Maka dibuatlah perahu dari sebuah pohon yang tumbuh di arah timur,
tunggul/pokok pohon itu berubah menjadi gunung Bukit Tanggul. Rantingnya
ditumpukkan di sebelah barat dan menjadi Gunung Burangrang. Dengan
bantuan para guriang (makhluk halus), bendungan pun hampir selesai
dikerjakan. Tetapi Dayang Sumbi memohon kepada Sang Hyang Tunggal agar
niat Sangkuriang tidak terlaksana. Dayang Sumbi menebarkan helai kain boeh rarang
(kain putih hasil tenunannya), maka kain putih itu bercahaya bagai
fajar yang merekah di ufuk timur. Para guriang makhluk halus anak buah
Sangkuriang ketakutan karena mengira hari mulai pagi, maka merekapun
lari menghilang bersembunyi di dalam tanah. Karena gagal memenuhi syarat
Dayang Sumbi, Sangkuriang menjadi gusar dan mengamuk. Di puncak
kemarahannya, bendungan yang berada di Sanghyang Tikoro dijebolnya, sumbat aliran sungai Citarum dilemparkannya ke arah timur dan menjelma menjadi Gunung Manglayang.
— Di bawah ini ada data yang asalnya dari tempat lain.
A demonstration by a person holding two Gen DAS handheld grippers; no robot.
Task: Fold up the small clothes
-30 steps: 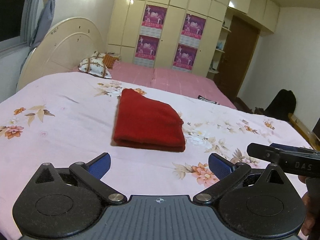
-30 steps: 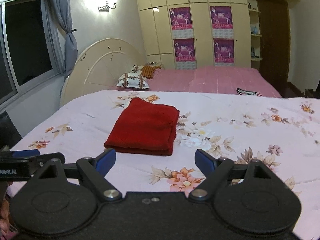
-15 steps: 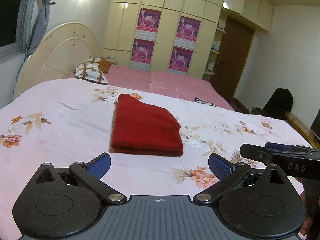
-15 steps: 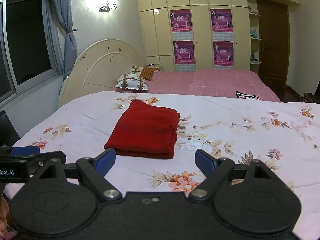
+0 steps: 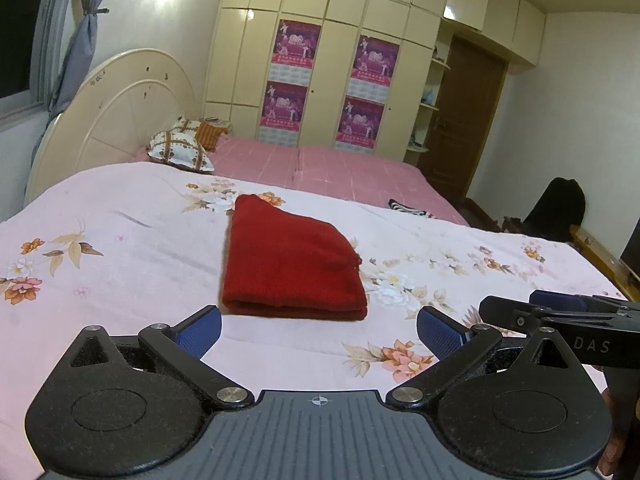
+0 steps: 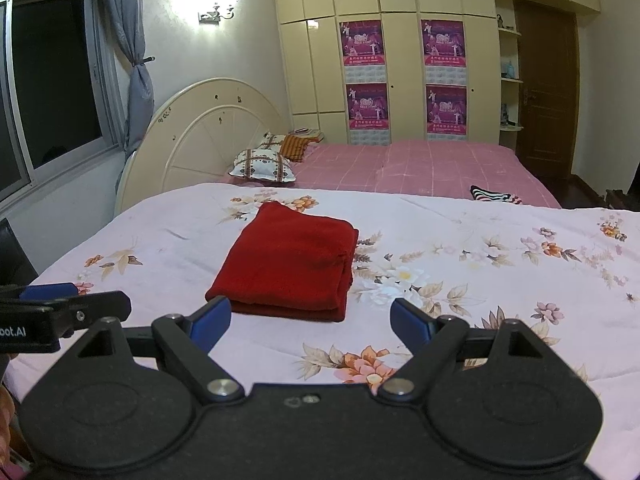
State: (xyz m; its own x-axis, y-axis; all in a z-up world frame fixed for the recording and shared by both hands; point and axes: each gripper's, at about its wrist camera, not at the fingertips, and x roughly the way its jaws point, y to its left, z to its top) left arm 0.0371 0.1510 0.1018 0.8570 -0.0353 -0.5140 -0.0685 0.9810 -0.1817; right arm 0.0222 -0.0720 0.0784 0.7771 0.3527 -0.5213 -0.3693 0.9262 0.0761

Air Talaga Bandung pun menjadi surut kembali. Perahu yang dikerjakan
dengan bersusah payah ditendangnya ke arah utara dan berubah wujud
menjadi Gunung Tangkuban Perahu.
Sangkuriang terus mengejar Dayang Sumbi yang lari menghindari kejaran
anaknya yang telah kehilangan akal sehatnya itu. Dayang Sumbi hampir
tertangkap oleh Sangkuriang di Gunung Putri
dan ia pun memohon kepada Sang Hyang Tunggal agar menyelamatkannya,
maka Dayang Sumbi pun berubah menjadi setangkai bunga jaksi. Adapun
Sangkuriang setelah sampai di sebuah tempat yang disebut dengan Ujung
berung akhirnya menghilang ke alam gaib (ngahiyang).
Gunung Tangkuban Parahu ini termasuk gunung api aktif yang statusnya diawasi terus oleh Direktorat Vulkanologi Indonesia.
Beberapa kawahnya masih menunjukkan tanda tanda keaktifan gunung ini.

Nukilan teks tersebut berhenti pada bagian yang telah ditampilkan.